What Has Been Proven
AgentDocs has deterministic evidence for these claims:
- Reduces token consumption by up to 72% (e.g., in
aws-js-v3pagination task) by providing optimized MCP tool responses and preventing broad grep/file context bloat. - Improves agent task success rates (+100% success delta on complex validation and pagination tasks like
fastify-validationandoctokit-paginationwhere control group agents failed). - Accelerates task resolution, saving up to 5 turns per task by guiding agents through pre-summarized task packs.
- Compiles varied Markdown, MDX, Sphinx/reST, and AsciiDoc/Antora documentation corpora into local artifacts.
- Repeated builds produce stable generated-artifact hashes.
- Detects and reports mixed-version, mixed-framework, router, locale, and source-coverage risks.
- Generates task-shaped handoffs and read-only MCP context from built artifacts.
- Measures exact task-pack routing separately from readiness score.
What Has Not Been Proven Yet
These are product goals, not proven benchmark claims:
- Engineers spend less time reviewing agent output in production environments.
- Large-scale production telemetry on token usage reduction.
Current Adoption Scorecard
| Signal | Current status |
|---|---|
| Pipeline determinism | Strong on documented prepared targets. |
| Source coverage honesty | Implemented for local/repo Markdown and MDX sources; prepared crawl. |
| Context-risk detection | Strong for explicit facets and mixed-context warnings. |
| Exact task-pack routing | Improving; Phase 5 fixed Fastify schema validation, TanStack React invalidation, and Next.js App Router route handlers. |
| Agent implementation outcomes | Proven via sandbox harness; Experimental agents consistently outperform control groups in speed and success. |
| Comparative baseline | Measured across 6 distinct tasks (Dummy SDK, Octokit, Fastify, AgentDocs Config, Next.js, and AWS SDK v3). |
Strongest Case Studies
Fastify Version Safety
Fastify local docs now route build Fastify v5 server with JSON schema validation to schema-validation and migrate to Fastify v5 to migration.

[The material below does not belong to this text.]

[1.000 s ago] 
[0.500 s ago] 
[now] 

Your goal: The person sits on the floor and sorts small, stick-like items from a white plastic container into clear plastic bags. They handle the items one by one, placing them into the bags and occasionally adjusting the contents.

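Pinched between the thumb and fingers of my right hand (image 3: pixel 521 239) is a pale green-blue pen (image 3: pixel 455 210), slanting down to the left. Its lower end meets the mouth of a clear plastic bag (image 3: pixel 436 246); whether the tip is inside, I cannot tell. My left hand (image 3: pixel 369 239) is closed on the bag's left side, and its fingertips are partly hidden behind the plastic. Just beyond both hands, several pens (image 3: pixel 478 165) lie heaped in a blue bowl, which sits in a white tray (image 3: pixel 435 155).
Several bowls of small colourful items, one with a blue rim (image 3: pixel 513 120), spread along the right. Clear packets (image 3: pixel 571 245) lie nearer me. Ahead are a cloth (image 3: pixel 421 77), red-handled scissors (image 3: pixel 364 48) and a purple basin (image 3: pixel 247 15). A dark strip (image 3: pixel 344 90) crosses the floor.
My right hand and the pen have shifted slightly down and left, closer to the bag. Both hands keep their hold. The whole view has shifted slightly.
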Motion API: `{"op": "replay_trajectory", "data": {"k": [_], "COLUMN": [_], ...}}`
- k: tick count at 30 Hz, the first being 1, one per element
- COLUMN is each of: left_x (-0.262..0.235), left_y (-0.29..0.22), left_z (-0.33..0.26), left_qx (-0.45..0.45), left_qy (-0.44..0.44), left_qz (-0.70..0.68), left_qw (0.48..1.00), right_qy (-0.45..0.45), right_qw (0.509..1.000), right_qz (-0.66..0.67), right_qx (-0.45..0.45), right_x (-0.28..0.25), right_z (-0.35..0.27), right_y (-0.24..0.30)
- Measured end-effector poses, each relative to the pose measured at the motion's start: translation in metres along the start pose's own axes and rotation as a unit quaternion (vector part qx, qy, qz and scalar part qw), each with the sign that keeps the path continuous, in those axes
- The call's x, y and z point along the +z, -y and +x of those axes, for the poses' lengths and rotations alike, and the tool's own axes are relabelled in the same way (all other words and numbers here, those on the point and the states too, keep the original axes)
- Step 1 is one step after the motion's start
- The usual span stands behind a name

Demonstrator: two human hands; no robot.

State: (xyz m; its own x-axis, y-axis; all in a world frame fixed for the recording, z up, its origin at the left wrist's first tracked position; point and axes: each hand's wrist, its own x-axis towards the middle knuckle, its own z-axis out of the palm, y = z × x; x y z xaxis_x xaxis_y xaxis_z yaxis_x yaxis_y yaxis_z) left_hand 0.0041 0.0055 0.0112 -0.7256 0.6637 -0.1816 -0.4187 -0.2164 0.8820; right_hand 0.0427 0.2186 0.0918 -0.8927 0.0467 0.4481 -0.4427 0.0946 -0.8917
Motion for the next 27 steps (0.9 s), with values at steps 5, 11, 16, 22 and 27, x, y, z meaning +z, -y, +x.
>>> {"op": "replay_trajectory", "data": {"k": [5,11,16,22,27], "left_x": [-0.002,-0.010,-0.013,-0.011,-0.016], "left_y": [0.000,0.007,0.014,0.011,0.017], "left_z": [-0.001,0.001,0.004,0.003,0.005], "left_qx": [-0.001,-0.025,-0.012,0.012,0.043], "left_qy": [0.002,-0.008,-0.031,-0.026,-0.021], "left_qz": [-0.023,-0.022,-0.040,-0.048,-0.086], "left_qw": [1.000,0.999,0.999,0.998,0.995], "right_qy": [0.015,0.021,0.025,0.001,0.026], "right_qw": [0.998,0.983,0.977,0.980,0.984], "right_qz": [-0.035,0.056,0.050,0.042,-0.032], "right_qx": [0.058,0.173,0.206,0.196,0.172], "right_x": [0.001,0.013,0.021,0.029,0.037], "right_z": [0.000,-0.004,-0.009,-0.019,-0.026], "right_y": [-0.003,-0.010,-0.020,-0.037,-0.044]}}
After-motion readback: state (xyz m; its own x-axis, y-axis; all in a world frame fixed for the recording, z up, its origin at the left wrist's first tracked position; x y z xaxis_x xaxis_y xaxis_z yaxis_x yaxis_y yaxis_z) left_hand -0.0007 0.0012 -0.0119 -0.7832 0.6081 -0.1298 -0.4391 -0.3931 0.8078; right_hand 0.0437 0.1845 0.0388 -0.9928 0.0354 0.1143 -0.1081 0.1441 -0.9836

Broad migration retrieval still reports context risks when deprecated or mixed version evidence appears.
TanStack React Boundary
TanStack Query local docs now route implement React mutation invalidation to query-invalidation, while framework facets keep React-specific context separate from other framework examples.

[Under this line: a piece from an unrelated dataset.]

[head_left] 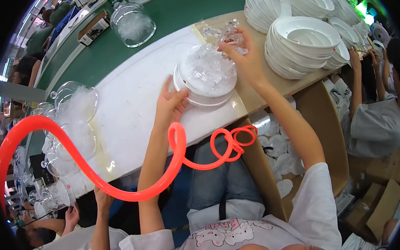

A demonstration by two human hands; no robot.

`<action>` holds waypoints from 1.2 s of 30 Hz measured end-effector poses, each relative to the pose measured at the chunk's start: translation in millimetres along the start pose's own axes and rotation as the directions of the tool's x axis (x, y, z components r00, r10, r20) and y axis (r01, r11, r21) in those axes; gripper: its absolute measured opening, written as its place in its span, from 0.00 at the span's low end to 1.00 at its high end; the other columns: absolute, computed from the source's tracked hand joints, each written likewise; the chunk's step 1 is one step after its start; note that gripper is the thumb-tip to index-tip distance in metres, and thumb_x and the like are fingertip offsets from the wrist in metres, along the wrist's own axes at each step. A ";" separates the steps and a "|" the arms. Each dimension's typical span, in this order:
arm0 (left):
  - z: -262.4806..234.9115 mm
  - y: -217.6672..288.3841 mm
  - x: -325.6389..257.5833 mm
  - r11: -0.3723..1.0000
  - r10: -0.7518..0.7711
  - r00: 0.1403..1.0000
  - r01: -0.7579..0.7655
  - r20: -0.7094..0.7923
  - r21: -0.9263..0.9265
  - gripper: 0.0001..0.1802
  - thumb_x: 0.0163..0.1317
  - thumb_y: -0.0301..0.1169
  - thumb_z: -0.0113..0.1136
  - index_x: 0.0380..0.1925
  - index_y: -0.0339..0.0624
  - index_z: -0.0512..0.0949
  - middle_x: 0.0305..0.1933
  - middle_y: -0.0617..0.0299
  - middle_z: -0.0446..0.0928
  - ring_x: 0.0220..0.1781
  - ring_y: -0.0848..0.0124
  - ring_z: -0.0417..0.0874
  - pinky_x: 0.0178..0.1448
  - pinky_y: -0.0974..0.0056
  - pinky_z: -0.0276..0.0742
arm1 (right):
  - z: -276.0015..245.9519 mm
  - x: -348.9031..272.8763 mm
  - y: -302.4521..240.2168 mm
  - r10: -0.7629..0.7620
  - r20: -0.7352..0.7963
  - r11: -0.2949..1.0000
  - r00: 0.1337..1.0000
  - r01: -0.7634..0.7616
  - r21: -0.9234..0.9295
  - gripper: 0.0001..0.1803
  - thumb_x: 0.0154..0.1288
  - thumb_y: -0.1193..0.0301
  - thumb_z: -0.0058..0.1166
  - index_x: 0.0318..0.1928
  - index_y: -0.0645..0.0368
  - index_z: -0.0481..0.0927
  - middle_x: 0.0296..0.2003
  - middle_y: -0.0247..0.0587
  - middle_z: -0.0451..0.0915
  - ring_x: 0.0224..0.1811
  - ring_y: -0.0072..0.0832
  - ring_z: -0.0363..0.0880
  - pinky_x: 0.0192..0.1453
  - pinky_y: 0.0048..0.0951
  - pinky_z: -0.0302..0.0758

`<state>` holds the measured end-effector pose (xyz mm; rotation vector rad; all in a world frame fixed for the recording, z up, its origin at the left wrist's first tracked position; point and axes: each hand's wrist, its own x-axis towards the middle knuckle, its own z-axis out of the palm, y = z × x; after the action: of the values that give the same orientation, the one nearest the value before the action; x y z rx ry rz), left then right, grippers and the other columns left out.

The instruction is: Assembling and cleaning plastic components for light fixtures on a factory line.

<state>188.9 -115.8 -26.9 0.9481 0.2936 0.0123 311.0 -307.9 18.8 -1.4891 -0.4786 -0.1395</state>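
Observation:
A short stack of white round bases sits on the white work surface in front of me. A heap of clear, shiny crumpled plastic covers its top. My left hand grips the near left side of the stack, thumb on the rim and fingers curled around the edge. Over the far right side, my right hand pinches some clear crinkled plastic pieces. These pieces hang just above the heap; whether they touch it I cannot tell.
Tall stacks of white round bases stand at the right. Clear domes with white fluff are grouped at the left, another dome at the back. A red coiled hose crosses before my left forearm. An open carton holds white discs. Co-workers sit both sides.

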 end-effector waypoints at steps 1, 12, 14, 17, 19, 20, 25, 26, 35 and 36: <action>3.4 -0.8 1.2 1.000 0.003 1.000 -0.003 0.002 -0.001 0.43 0.51 0.19 0.60 0.64 0.39 0.47 0.54 0.48 0.69 0.53 0.63 0.74 0.54 0.64 0.75 | -2.6 1.4 -1.1 0.004 0.010 1.000 1.000 -0.004 0.024 0.19 0.54 0.70 0.60 0.45 0.62 0.71 0.33 0.41 0.79 0.33 0.24 0.80 0.30 0.21 0.76; 33.5 -37.0 -26.3 0.980 0.087 0.995 -0.079 0.038 -0.184 0.19 0.58 0.25 0.56 0.50 0.34 0.66 0.52 0.49 0.72 0.52 0.59 0.76 0.54 0.60 0.74 | -6.8 4.7 -29.6 0.020 -0.104 1.000 0.994 -0.018 0.023 0.18 0.53 0.71 0.60 0.44 0.62 0.71 0.32 0.40 0.79 0.32 0.23 0.80 0.29 0.21 0.75; 43.3 -30.5 -42.0 0.989 -0.102 0.987 0.114 -0.123 0.094 0.18 0.61 0.30 0.53 0.49 0.32 0.67 0.51 0.49 0.73 0.49 0.61 0.78 0.52 0.62 0.75 | -6.1 5.5 -23.0 0.050 -0.047 0.999 0.998 -0.050 -0.005 0.18 0.53 0.71 0.60 0.44 0.62 0.71 0.32 0.39 0.79 0.32 0.23 0.80 0.32 0.23 0.76; 35.0 -19.1 -61.3 0.851 -0.133 0.990 0.134 -0.038 0.508 0.19 0.63 0.34 0.51 0.47 0.30 0.67 0.41 0.51 0.77 0.31 0.68 0.82 0.35 0.70 0.79 | -4.9 0.9 -9.8 -0.056 0.046 0.983 0.997 0.063 -0.170 0.18 0.52 0.70 0.60 0.43 0.61 0.72 0.32 0.39 0.80 0.34 0.25 0.80 0.39 0.27 0.76; 9.0 0.1 -69.2 0.678 -0.090 0.976 0.205 -0.197 0.706 0.22 0.59 0.35 0.57 0.48 0.33 0.68 0.38 0.54 0.78 0.26 0.70 0.80 0.30 0.73 0.76 | 2.9 2.1 -17.7 -0.086 0.084 0.962 0.993 0.105 -0.251 0.18 0.52 0.68 0.60 0.43 0.59 0.73 0.32 0.39 0.80 0.36 0.28 0.80 0.46 0.30 0.75; 0.0 4.9 -69.8 0.579 0.001 0.961 0.226 -0.278 0.783 0.24 0.56 0.35 0.60 0.50 0.34 0.68 0.40 0.54 0.77 0.31 0.70 0.80 0.32 0.73 0.75 | 6.5 4.1 -18.1 -0.080 0.085 0.963 0.993 0.099 -0.249 0.18 0.52 0.68 0.60 0.43 0.59 0.73 0.32 0.39 0.80 0.36 0.28 0.80 0.46 0.30 0.75; -1.2 13.0 -33.1 -0.049 0.505 0.802 -0.345 0.321 0.938 0.54 0.32 0.35 0.76 0.61 0.32 0.56 0.63 0.44 0.59 0.64 0.54 0.62 0.63 0.57 0.61 | 22.2 17.2 -13.6 -0.215 0.228 0.900 0.950 0.283 -0.332 0.20 0.53 0.65 0.60 0.46 0.59 0.72 0.35 0.40 0.80 0.37 0.25 0.79 0.44 0.27 0.74; -1.5 12.7 -22.0 -0.047 0.500 0.805 -0.342 0.319 0.938 0.54 0.32 0.35 0.76 0.61 0.32 0.56 0.63 0.44 0.59 0.64 0.54 0.62 0.63 0.57 0.61 | 26.8 18.6 -9.2 -0.219 0.245 0.892 0.945 0.295 -0.342 0.19 0.54 0.66 0.60 0.45 0.58 0.72 0.36 0.39 0.80 0.38 0.27 0.79 0.45 0.28 0.75; 1.3 4.8 2.2 0.385 0.324 0.909 -0.380 0.262 0.841 0.62 0.27 0.35 0.78 0.63 0.31 0.50 0.65 0.43 0.55 0.67 0.57 0.59 0.68 0.62 0.54 | 37.6 10.1 8.6 -0.237 0.279 0.835 0.931 0.342 -0.431 0.16 0.54 0.68 0.59 0.43 0.58 0.73 0.36 0.41 0.80 0.36 0.32 0.80 0.43 0.29 0.77; 0.7 5.3 2.3 0.386 0.322 0.910 -0.377 0.260 0.842 0.62 0.27 0.35 0.78 0.63 0.31 0.50 0.65 0.43 0.56 0.66 0.57 0.59 0.68 0.62 0.55 | 37.8 9.4 9.4 -0.236 0.280 0.836 0.931 0.341 -0.429 0.16 0.54 0.68 0.59 0.43 0.58 0.73 0.36 0.41 0.80 0.36 0.32 0.80 0.43 0.29 0.77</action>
<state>191.9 -113.0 -22.8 2.0763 0.0032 0.2546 314.7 -268.3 14.1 -1.9146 -0.8991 -0.3587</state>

Next.js App Router Routing
The prepared Next.js crawl now routes build App Router POST route handler to route-handlers, closing one of the workflow-layer gaps identified before Phase 5.
Known Limitations
- Hono quickstart routing still selects related packs instead of
quickstarton both local and prepared-crawl targets. - OpenAPI ingestion is planned but not implemented.
- Prepared crawl artifacts were rebuilt from stored pages unless explicitly marked as live recrawls.
- Readiness score is an audit signal, not an agent-success score.